L’Allemagne avance vers la Coupe du monde 2026 avec une question qui dépasse le terrain : comment une nation habituée à la maîtrise absolue a-t-elle pu perdre, deux fois de suite, le contrôle de son propre destin ?
Depuis les éliminations en phase de groupes en 2018 et 2022, la Mannschaft marche avec une forme de tension invisible. Une équipe autrefois symbole de certitude semble désormais chercher ses repères dans un football mondial devenu plus imprévisible.
Mais dans le projecteur de l’histoire, l’Allemagne n’a jamais été une équipe comme les autres.
1974 : la fracture qui a réveillé un géant
Il faut remonter à Hambourg, en 1974, pour comprendre ce récit fait de chocs et de rebonds. Ce jour-là, l’Allemagne de l’Est surprend l’Ouest (1-0) grâce à Jürgen Sparwasser. Un but, et un séisme symbolique.

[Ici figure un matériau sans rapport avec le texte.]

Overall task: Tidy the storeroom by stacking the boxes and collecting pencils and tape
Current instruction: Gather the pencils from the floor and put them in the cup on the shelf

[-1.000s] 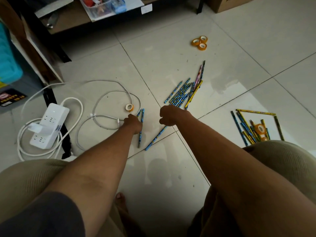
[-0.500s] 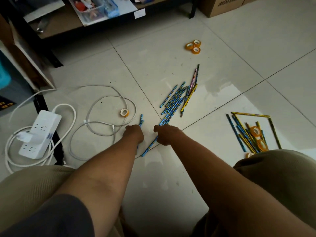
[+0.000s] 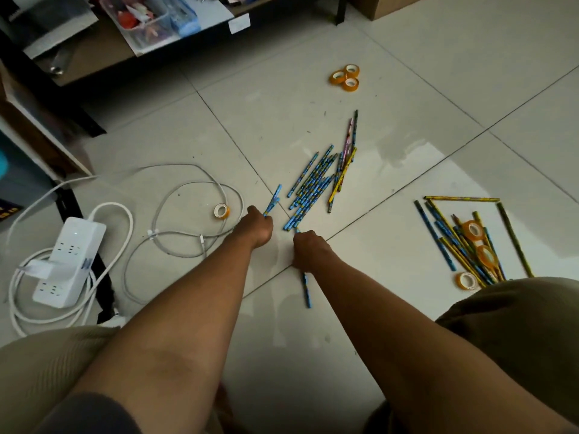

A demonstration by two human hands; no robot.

Loin de briser la Mannschaft, cet épisode est souvent décrit comme un point de bascule psychologique. L’équipe de Franz Beckenbauer se reconstruit dans la douleur… avant de dominer la planète football et de décrocher la Coupe du monde en battant les Pays-Bas en finale.
Mais cette lecture, aussi séduisante soit-elle, appartient autant au mythe qu’à l’analyse. Le football allemand ne s’est pas transformé par magie ce jour-là : il s’est structuré, ajusté, renforcé.

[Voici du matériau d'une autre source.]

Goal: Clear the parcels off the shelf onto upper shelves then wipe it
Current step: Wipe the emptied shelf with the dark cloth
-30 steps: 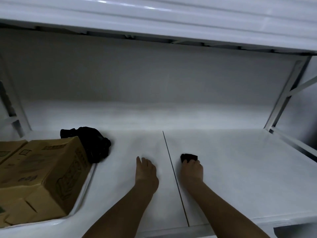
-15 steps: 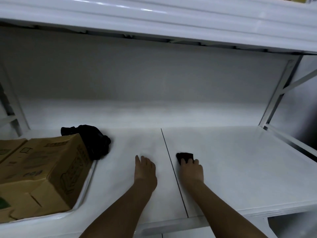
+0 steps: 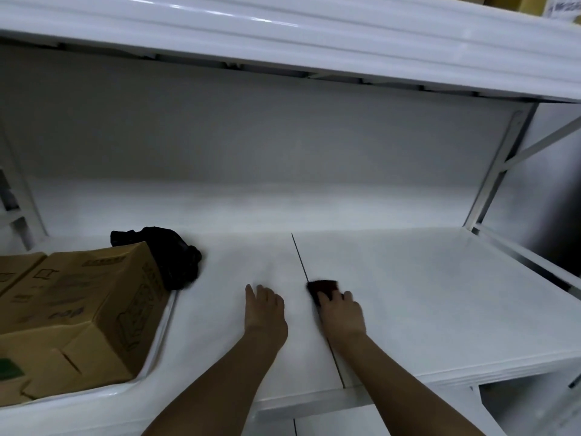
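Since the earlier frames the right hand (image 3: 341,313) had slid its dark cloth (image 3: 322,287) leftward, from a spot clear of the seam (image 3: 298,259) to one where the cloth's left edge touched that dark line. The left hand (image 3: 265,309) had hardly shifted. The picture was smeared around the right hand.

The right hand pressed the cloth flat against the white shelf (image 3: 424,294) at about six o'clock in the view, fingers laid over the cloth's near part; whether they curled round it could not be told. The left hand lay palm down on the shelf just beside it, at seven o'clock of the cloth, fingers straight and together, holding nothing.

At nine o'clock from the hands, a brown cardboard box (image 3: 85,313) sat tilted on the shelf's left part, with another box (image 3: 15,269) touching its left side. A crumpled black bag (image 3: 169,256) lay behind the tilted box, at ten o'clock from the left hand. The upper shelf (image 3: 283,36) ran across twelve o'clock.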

Une dynastie forgée dans la régularité
Quatre étoiles mondiales (1954, 1974, 1990, 2014). Trois titres européens. Et une réputation d’efficacité presque clinique.
Du “Miracle de Berne” à la démonstration contre le Brésil en 2014 (7-1), la Mannschaft a souvent incarné une idée simple : gagner sans trembler.
Des figures comme Miroslav Klose, meilleur buteur de l’histoire de la Coupe du monde, ou Mario Götze, héros d’une finale entrée dans la légende, ont consolidé cette image d’une nation programmée pour les grands rendez-vous.
2018 et 2022 : la faille inattendue
Puis est venue la rupture.
Deux Coupes du monde consécutives sans sortir des groupes. Pour une sélection habituée aux demi-finales comme point de départ, l’événement est presque irréel.
Mais parler de “malédiction du champion” ou de blocage psychologique global simplifie trop l’histoire. Les causes sont multiples : transition générationnelle après 2014, choix tactiques instables, manque de leaders constants.
L’Allemagne n’a pas cessé d’être compétitive. Elle a cessé d’être cohérente.
2026 : entre héritage et reconstruction
À l’approche du Mondial en Amérique du Nord, la Mannschaft n’est ni un géant endormi ni une équipe en crise totale. Elle est entre deux états.
Entre le poids d’une histoire immense et la nécessité de réinventer son identité.
Le projecteur est allumé. Reste à savoir si l’Allemagne choisira de regarder son passé… ou de construire enfin son futur.